Use it how you want I just wanted to make a contribution to the community that has helped me so much. But without buying from a store cause they get a %age and then all that corp BS I just wanted to flat out donate. But I will sit aside the money and wait till I can donate and then I will.


----------



## dice (Sep 26, 2010)

dice said:
			
		

> ^ The above ^
> 
> 
> 
> ...




Thanks for making me look bad!


----------



## Rydian (Sep 26, 2010)

MOMMY DADDY STOP FIGHTING CAN'T YOU SEE YOU'RE TEARING THIS FAMILY APART!!!


----------



## RupeeClock (Sep 26, 2010)

I guess the other way to help GBAtemp outside of buying from Shoptemp, is to also encourage others to buy at Shoptemp.
I do it all the time, it helps GBAtemp through partnership, myself through a small commission, and the buyers from helping them buy wisely.


----------



## elmoreas (Sep 26, 2010)

Ok I am going to bow out of this thread gracefully cause I think I might have stirred up a hornets nest, when all I wanted to do was help. I am sorry.


----------



## Rydian (Sep 26, 2010)

elmoreas said:
			
		

> Ok I am going to bow out of this thread gracefully cause I think I might have stirred up a hornets nest, when all I wanted to do was help. I am sorry.
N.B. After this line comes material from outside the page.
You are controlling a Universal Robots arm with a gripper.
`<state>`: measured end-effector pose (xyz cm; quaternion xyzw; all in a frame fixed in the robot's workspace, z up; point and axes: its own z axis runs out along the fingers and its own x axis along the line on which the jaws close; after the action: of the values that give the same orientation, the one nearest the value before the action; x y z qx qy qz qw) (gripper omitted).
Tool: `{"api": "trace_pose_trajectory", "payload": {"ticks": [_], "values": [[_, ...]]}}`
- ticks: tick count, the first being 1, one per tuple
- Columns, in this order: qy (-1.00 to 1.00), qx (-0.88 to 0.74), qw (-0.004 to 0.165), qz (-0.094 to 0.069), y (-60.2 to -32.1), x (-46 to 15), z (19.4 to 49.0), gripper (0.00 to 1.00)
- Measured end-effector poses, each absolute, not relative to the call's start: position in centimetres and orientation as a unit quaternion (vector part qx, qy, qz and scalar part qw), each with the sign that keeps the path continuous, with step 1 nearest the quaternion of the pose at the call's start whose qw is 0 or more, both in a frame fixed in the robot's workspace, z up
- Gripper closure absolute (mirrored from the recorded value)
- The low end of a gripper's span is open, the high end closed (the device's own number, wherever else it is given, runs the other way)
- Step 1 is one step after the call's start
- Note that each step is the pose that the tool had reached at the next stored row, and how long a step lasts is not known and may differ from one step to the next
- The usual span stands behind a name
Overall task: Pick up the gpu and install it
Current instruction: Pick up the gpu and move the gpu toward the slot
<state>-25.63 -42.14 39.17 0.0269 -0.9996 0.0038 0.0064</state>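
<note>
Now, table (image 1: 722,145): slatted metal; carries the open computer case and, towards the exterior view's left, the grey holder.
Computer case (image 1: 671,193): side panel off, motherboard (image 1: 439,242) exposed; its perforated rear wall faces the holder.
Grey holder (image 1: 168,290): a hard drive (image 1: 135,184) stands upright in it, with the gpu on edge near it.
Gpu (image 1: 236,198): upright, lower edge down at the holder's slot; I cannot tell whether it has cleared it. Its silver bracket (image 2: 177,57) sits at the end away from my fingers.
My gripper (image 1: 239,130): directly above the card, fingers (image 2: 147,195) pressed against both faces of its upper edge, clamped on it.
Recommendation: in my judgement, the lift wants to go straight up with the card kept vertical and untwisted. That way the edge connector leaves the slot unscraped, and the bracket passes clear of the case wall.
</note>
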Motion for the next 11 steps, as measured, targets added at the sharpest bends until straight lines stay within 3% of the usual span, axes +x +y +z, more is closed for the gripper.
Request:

I was playing around, it's not a fight. XD


----------



## RoMee (Sep 26, 2010)

this might sound noob but, what's a homebrew bounty??


----------



## RupeeClock (Sep 26, 2010)

RoMee said:
			
		

> this might sound noob but, what's a homebrew bounty??


http://shoptemp.com/news/38/ShopTemp-to-sp...rew-Bounty.html
http://gbatemp.net/t252782-nintendo-ds-hom...-to-resume-soon


----------



## RoMee (Sep 26, 2010)

thanks rupeeclock

so when's the next one?


----------



## Slyakin (Sep 26, 2010)

RoMee said:
			
		

> thanks rupeeclock
> 
> so when's the next one?


Soon, as soon as Costello and others get it organized.

I'm glad that GBATemp is so useful to you; we hope you enjoy it for as long as you stay!


----------



## dice (Sep 26, 2010)

elmoreas said:
			
		

> Ok I am going to bow out of this thread gracefully cause I think I might have stirred up a hornets nest, when all I wanted to do was help. I am sorry.



I was only fooling around


----------



## Deleted User (Sep 26, 2010)

So, if all 245,000 'temp members donated £2, that would mean the 'temp would make over 1/2 a million £s?

god, i'm clever.


----------



## elmoreas (Sep 26, 2010)

I asked in IRC and got ignored so I thought I would ask here, how (for real) do I donate to GBATemp? Thanks guys.

Elmoreas


----------



## whatthehell (Sep 26, 2010)

jet™ said:
			
		

> So, if all 245,000 'temp members donated £2, that would mean the 'temp would make over 1/2 a million £s?
> 
> god, i'm clever.




Hmmm wonder will they have a re-think on donating lol


----------